Regression Inference Exercise: Math 171 Lab 12

Regresssion is a powerful way to summarize data and make predictions. However, remember that the analysis is based on a sample and therefore random variation from the sample will affect not only values of the regression parameters but also any estimates of predicted values we might make.

In this lab we quantify these uncertainties using methods analogous to the inference techniques for means.

Table of Contents

The Data File:

Open the data file COL/ACC RATE . The college acceptance rate data is from approximately 1987, there are four variables involved in this data file:

  1. AccRate = Percentage of applicants accepted.
  2. SAT = sum of average Math and Verbal SAT scores among students at the college.
  3. Tuition = yearly tuition charge in dollars.
  4. Case # = numbering from 1 to 109 of cases in the data. Each number corresponds to a college. Cornell is #11

Run a simple regression

  • ...using AccRate as a response variable and SAT as an explanatory variable.
  • Print ‡ the summary regression table from Data Desk.
  • Answer the following questions based on the regression table and other information in the data file.

Helpful:
RegressionCribSheet.pdf pdf icon : Interpreting the Data Desk Regression Report

Computer Hint:

After selecting suitable Y and X variables, the menu entry Regression is available from the Calc menu. Note in the displays that s.e. stands for standard error. The menu entry Calculation Options on the Calc menu includes an entry Regression Options... which lets you select what is done when Regression is invoked. Options available include Calculate Residuals and Calculate Predicted Values.

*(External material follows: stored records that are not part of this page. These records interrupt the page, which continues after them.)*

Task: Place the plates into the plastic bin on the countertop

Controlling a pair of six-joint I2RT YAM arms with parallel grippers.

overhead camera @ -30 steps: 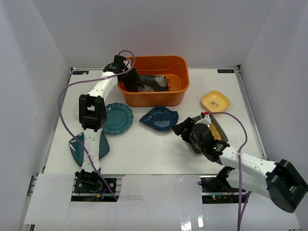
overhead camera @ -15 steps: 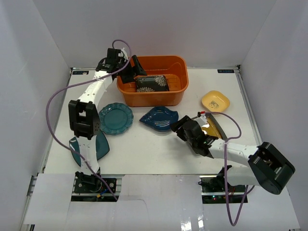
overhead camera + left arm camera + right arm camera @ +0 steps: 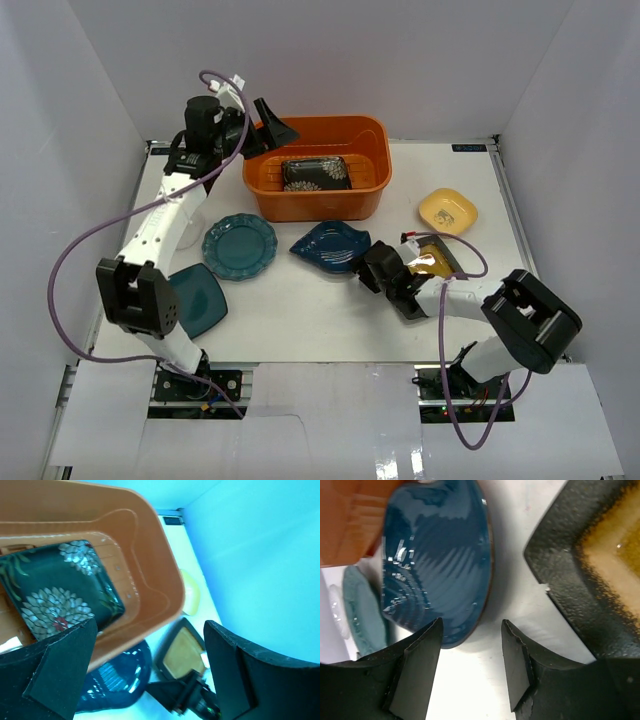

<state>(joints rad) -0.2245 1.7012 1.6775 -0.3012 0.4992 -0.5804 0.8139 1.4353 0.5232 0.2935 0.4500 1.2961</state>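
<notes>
The orange plastic bin (image 3: 316, 205) stands at the back with the black floral plate (image 3: 316, 173) flat inside it. My left gripper (image 3: 268, 128) is open and empty above the bin's left rim; its wrist view shows the bin (image 3: 150, 555) and floral plate (image 3: 55, 595) below. On the countertop (image 3: 300, 310) lie the teal round plate (image 3: 240, 247), teal square plate (image 3: 197, 300), blue leaf plate (image 3: 332, 246), dark gold-centred plate (image 3: 432, 265) and yellow plate (image 3: 447, 210). My right gripper (image 3: 368, 268) is open and low, its jaws (image 3: 471, 625) at the leaf plate's (image 3: 435, 555) right edge, beside the dark plate (image 3: 590, 570).
White walls close in the table on three sides. The left arm's purple cable (image 3: 90, 250) loops over the left side of the table. The right arm (image 3: 520, 320) lies across the front right. I cannot make out the small clear plate.
My left gripper let go of the black floral plate, which now lies flat in the bin, and rose back to the left. My right gripper moved left to the leaf plate's edge.
</notes>
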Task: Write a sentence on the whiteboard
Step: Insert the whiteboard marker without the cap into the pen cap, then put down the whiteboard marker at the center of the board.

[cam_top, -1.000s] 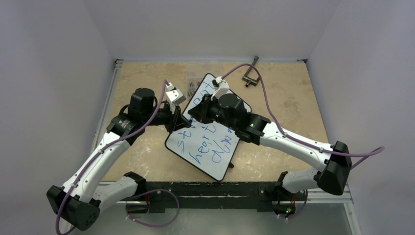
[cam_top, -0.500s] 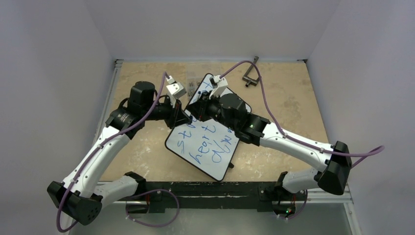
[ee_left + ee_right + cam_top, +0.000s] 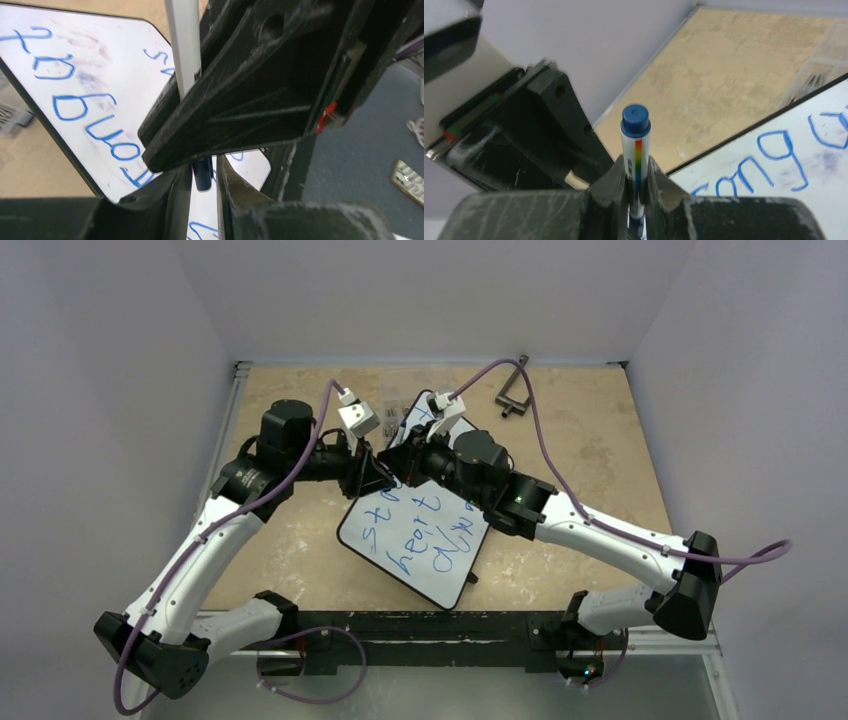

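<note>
Right, count with me: two arms, the left arm (image 3: 205, 545) and the right arm (image 3: 610, 535), one whiteboard (image 3: 435, 585) and one marker (image 3: 634, 145). The whiteboard lies flat in the middle of the table (image 3: 600, 460), turned at an angle, one rounded corner toward the arm bases and the far end hidden under the two wrists. It is white with a thin black frame. The sentence (image 3: 415, 535) is in blue handwriting, and from above I count three stretches of it side by side, the middle one reading "heart". In the left wrist view a faint purple smudge (image 3: 90, 55) sits among the letters. The right gripper (image 3: 635, 172) is clamped on the marker, white barrel with a rainbow stripe, blue end pointing up. The left gripper (image 3: 204, 185) has come right up against it above the board, and the marker's dark lower end sits between its fingers (image 3: 175, 200). Whether they pinch it or merely flank it, I cannot tell. One metal clamp (image 3: 512, 392) lies alone at the far edge, well apart.
</note>
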### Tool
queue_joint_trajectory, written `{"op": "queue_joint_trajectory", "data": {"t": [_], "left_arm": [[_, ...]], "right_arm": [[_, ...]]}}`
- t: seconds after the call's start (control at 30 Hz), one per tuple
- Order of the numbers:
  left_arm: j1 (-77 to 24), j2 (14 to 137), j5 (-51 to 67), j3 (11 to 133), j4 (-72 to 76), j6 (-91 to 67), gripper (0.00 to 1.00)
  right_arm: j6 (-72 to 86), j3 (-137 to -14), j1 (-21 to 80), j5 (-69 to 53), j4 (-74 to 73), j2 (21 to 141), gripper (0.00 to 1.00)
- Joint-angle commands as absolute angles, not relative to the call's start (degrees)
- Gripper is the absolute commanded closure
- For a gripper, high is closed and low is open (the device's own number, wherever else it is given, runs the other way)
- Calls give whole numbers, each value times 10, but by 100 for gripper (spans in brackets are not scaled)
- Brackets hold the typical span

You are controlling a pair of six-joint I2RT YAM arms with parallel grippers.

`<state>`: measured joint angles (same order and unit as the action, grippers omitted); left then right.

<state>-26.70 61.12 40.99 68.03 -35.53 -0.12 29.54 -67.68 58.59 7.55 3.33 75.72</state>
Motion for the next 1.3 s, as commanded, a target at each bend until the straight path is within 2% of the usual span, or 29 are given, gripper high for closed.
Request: {"op": "queue_joint_trajectory", "data": {"t": [0.0, 0.17, 0.43, 0.5, 0.53, 0.6, 0.8, 1.1, 1.27], "left_arm": [[-282, 603, 442, 707, -223, 22, 70], [-282, 590, 424, 698, -240, 37, 54], [-282, 576, 397, 682, -240, 41, 43], [-282, 572, 379, 677, -237, 36, 38], [-282, 572, 372, 676, -237, 35, 22], [-282, 568, 360, 674, -237, 34, 15], [-281, 555, 302, 664, -231, 33, 10], [-281, 557, 233, 666, -242, 31, 10], [-280, 553, 196, 666, -245, 32, 10]], "right_arm": [[344, -696, 630, 22, -9, 780, 100], [335, -718, 630, 79, -50, 773, 100], [321, -753, 629, 185, -118, 769, 100], [319, -761, 628, 222, -142, 767, 100], [319, -765, 626, 239, -156, 767, 100], [320, -773, 619, 268, -184, 765, 100], [324, -769, 570, 324, -265, 752, 100], [323, -696, 484, 381, -339, 721, 100], [325, -647, 431, 362, -340, 719, 100]]}}
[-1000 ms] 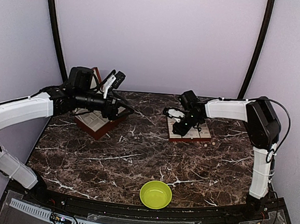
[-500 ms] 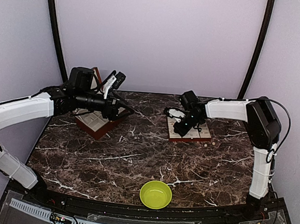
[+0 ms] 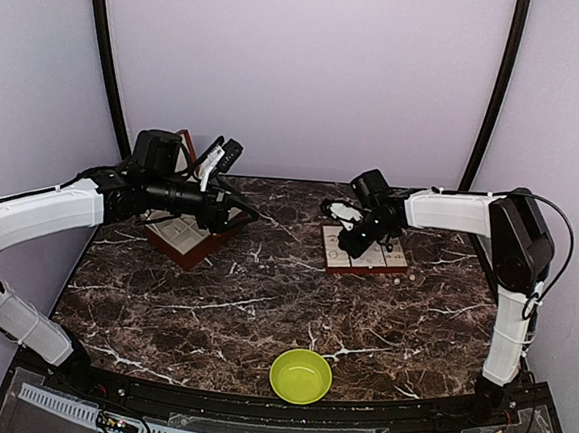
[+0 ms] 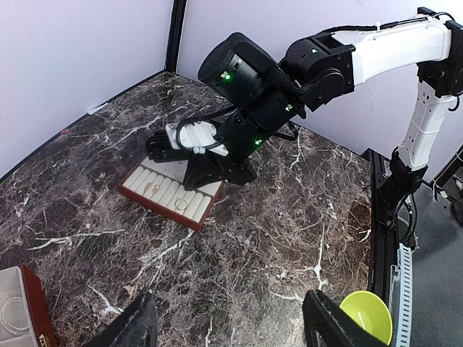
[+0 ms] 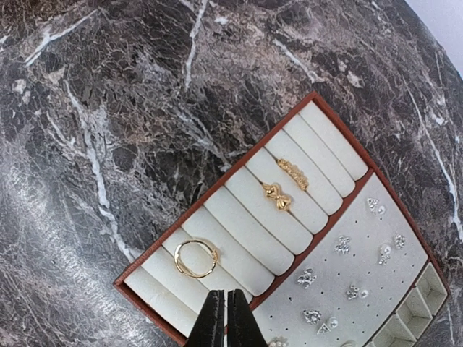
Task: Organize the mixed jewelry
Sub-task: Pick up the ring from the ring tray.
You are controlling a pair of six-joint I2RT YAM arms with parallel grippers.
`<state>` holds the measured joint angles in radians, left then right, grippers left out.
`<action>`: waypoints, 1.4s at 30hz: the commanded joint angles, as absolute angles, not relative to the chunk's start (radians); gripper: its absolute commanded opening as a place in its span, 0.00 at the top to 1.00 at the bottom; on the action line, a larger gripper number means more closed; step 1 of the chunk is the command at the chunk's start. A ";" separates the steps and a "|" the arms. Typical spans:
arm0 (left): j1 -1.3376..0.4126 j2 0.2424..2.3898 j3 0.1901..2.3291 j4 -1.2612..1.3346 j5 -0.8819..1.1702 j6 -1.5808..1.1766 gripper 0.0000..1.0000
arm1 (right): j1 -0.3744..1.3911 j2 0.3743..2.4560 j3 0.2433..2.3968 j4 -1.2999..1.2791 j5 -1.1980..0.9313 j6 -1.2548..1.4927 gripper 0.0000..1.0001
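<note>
White-veined dark marble table (image 3: 262, 305), lilac walls (image 3: 300, 77) closing in on three sides, and the tray (image 5: 249, 228) is our marker. The right gripper (image 5: 224, 318) hangs over the tray, fingers pressed tight together, nothing between them. A thin hoop (image 5: 195, 258) lies across the tray's padded rows, and pale studs (image 5: 343, 243) dot its perforated panel. Well left of the tray, the left gripper (image 4: 231, 329) is spread wide beside the hinged box (image 3: 183, 236). The green bowl (image 3: 301, 375) sits well apart, nearer the arms' bases.
</note>
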<state>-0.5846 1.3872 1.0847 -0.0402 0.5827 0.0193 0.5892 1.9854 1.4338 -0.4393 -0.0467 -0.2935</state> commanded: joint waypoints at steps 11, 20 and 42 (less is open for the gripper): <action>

If these options are selected, then the Results folder will include a subfolder Regression containing tables of the requested values.

The Questions:

  1. What is the equation of the least squares line?
  2. What is the predicted ACCeptance RATE for Cornell? (Cornell corresponds to case #11)
  3. Print ‡ out a scatterplot of the residuals vs. predicted values.
    • Does the picture show any indication that the standard model assumptions may have been violated?
  4. What is the percentage of variability in the ACCeptance RATE that is explained by the regression?
  5. Conduct a test at significance level 0.05 that β = 0 vs. β ≠ 0 where β is the coefficient corresponding to the SAT.
    • How big is the p - value?
    • Find a 95% confidence interval for β ( beta )
    • Does it agree with common sense that β should be negative?
  6. In part 2. you computed the predicted ACCeptance RATE for Cornell and its corresponding residual. Use the fomulas developed in the Appendix below and your Data Desk summary statistics together with x* = the value of Cornell's average SAT scores to:
    • Produce a 95% confidence interval for μHat
    • Produce a 95% prediction interval for yHat


Appendix: A Pair of Rhetorical Questions with Answers

In part 2. you computed the predicted ACCeptance RATE for Cornell and its corresponding residual. We can ask two more general questions about this predicted value:

Q1: (Rhetorical) What is the uncertainty associated with this predicted value at the level of a predicted mean value (across all schools with the same SAT score)?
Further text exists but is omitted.